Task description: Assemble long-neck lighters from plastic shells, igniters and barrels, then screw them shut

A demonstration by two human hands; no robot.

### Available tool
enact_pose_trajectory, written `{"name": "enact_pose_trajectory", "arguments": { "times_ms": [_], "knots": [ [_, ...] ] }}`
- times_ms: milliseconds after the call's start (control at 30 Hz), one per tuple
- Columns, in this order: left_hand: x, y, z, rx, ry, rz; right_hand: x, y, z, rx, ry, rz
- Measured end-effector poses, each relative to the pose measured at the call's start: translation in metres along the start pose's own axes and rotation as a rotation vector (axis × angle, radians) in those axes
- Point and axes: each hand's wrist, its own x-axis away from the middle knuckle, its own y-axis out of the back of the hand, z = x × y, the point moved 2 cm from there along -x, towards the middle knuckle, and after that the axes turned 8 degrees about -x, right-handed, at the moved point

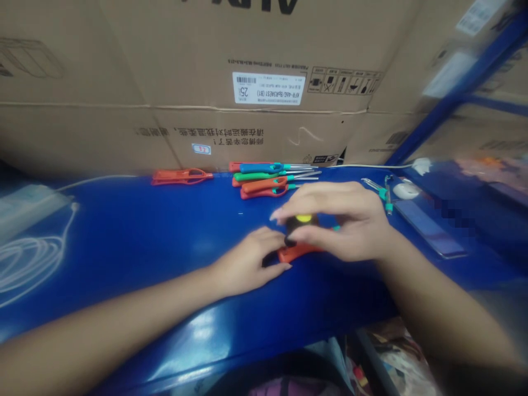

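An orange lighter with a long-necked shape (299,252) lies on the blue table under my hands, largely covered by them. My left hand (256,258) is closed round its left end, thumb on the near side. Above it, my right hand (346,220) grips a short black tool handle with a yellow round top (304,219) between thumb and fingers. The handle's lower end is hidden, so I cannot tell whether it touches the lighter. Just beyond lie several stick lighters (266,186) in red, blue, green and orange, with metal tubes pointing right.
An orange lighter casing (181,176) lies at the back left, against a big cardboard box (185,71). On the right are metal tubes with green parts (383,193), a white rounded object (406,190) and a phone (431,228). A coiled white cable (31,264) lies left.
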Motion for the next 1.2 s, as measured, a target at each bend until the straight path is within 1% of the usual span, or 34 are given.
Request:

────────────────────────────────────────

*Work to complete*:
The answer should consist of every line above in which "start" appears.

*Written response*:
- times_ms: milliseconds after the call's start (control at 30 Hz), one per tuple
- Measured end-effector poses, each relative to the pose measured at the call's start: translation in metres along the start pose's own axes and rotation as a rotation vector (axis × angle, radians) in those axes

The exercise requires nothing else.